Luis Rubiales RFEF
El presidente de la Real Federación Española de Fútbol (RFEF), Luis Rubiales. © RFEF

El tribunal popular

Me repelen conductas como la de Luis Rubiales. Pero también temo este mundo nuestro donde el único tribunal que existe es el popular.

Que un altísimo diplomático del mundo de la pelota viva en jaque porque ha estampado un beso en los labios de forma no consentida a una campeona del mundo es un éxito incontestable del feminismo. Lo debemos, primordialmente y ante todo, a la tenacidad de las mujeres a la hora de reivindicar el libre albedrío (y el consentimiento) en todo lo que atañe a su cuerpo. Esta transformación cultural no la habríamos liderado nunca los hombres quienes, todavía hoy, despachamos demasiado a menudo un contacto con el cuerpo de una señora como Jennifer Hermoso con un “no es para tanto” o, peor, afirmando que la chica no parecía tan ofendida cuando ocurrió el hecho. Muchos dicen que ésta es una noticia triste porque ha puesto sombra al triunfo español en el mundial: yo diría que la dimisión de Rubiales es un titular aún más importante que tal hito, pues certifica que las mujeres no se conforman con la excelencia, sino que exigirán poder decisorio.

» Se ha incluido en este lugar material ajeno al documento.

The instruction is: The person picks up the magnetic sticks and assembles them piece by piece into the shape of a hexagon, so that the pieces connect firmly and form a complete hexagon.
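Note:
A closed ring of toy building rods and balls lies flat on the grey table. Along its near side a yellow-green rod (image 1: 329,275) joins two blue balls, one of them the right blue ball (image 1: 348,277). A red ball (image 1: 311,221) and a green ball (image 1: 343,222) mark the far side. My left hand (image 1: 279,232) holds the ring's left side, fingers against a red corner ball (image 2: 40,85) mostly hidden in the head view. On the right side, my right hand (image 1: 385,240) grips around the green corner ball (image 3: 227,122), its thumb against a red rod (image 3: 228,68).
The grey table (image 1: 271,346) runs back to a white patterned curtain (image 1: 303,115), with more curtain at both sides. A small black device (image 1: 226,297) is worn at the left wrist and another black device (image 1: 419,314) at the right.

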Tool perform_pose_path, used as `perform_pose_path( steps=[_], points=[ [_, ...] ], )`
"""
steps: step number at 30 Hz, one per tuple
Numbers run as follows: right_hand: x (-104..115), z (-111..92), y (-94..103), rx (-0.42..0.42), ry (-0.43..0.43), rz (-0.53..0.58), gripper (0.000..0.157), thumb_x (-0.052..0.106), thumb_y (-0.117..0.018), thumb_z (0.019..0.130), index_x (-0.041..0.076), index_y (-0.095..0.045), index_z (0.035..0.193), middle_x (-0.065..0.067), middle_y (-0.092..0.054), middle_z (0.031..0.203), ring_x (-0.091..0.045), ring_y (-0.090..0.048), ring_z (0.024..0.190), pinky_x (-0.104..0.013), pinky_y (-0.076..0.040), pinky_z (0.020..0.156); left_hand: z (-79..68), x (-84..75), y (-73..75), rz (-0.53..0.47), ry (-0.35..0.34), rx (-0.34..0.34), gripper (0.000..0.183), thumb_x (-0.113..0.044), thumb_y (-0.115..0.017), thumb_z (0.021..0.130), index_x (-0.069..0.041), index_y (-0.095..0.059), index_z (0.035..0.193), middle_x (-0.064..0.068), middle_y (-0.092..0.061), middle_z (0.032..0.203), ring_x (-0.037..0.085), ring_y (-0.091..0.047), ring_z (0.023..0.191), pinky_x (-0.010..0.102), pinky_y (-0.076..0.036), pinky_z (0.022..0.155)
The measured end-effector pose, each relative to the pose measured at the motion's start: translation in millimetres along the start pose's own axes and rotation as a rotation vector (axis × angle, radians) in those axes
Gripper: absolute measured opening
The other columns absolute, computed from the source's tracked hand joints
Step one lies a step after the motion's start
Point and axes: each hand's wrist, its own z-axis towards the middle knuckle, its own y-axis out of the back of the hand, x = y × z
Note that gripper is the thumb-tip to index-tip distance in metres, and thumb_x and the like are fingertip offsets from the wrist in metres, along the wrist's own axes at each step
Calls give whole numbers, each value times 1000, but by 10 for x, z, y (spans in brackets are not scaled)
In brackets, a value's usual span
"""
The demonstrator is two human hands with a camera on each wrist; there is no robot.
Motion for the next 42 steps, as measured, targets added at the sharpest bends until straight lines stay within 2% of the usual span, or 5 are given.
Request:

Como podréis imaginar, a mí no me pesa nada perder de vista a un responsable del deporte que celebra una victoria tocándose la huevera ante la mirada de muchas autoridades y espectadores televisivos del mundo. Sin embargo, quizá por cierta rémora judeocristiana, tampoco soy amigo de las lapidaciones públicas y de tanta gente que asume de una forma absolutamente acrítica la condición de acosador del tal Rubiales con el argumento cuñadista según el cual, si es capaz de hacer este tipos de cosas a vista de todo el mundo, en la intimidad debe ser un auténtico monstruo. Lo siento, no compro el deporte adictivo de la especulación, sobre todo si ésta implica el hecho de imputar crímenes con altísimas penas de cárcel de forma tan alegre. Y, puestos a estar pasado de moda, me decanto también por algo tan simple como el perdón; en un mundo donde todo quisque parece más virtuoso que la Virgen María, a mí me gusta recordar que todos tenemos heces malolientes.

Que todos la cagamos alguna vez, vaya. Rubiales se lo ha buscado, primero con unas disculpas imperfectas y después con un discurso exculpatorio en el que ha perpetrado aquello tan machista y bobo de recordar a las mujeres qué es el feminismo auténtico (curiosa la gente para quien todo lo “auténtico” o “de verdad”, mira tú por dónde, suele coincidir con su propio pensamiento). Pero eso da lo mismo, porque ahora mandan la híper-velocidad al valorar una noticia y, en definitiva, el tribunal popular vive en compulsión para dictar sentencia sobre cualquier asunto (incluso, como ocurrió aquí, antes de tener el pequeño detalle de escuchar a las partes afectadas). Esta enmienda no excusa la gravedad del error de Rubiales, ni como éste delata la moral testosterónica del poder futbolero con las mujeres. Pero también me da igual pavor el poder omnívoro del tribunal popular.

Por muy imperfecta que sea nuestra justicia, siempre será más benigna que la lapidación en Twitter y la víscera de las redes en general. Sé que pedir que se escuche a todas las partes y que se investiguen los asuntos antes de emitir un juicio sobre un hecho resulta, hoy en día, una temeridad tan atrevida como permitir que los ancianos puedan ocupar los asientos del metro destinados a su quebrantada salud. La dictadura del tribunal popular es peligrosa (y mirad que, en este tema, yo coincido plenamente en el retrato del individuo en cuestión y con las ganas de perderlo de vista), sobre todo porque en la sentencia del juicio público diviso la misma clarividencia fáctica que en las visiones religiosas. Me asusta un mundo dónde todo el mundo tiene las cosas tan claras que ya no vale la pena preguntarse por nada y en el que todo dios defeca perfume y dicta sentencias morales con inmunidad papal, como si la opinión popular siempre fuera la de mayor exactitud.

Espero que Rubiales se marche pronto, pero temo que la omnipresencia del tribunal popular sea una norma que aceptemos cada días más y de forma absolutamente acrítica. Parece ser que vivimos en un mundo lleno de ángeles donde nunca se cometen errores y dónde cualquiera es el juez perfecto. Habrá que recordarlo también cuando nos toque la respectiva sentencia.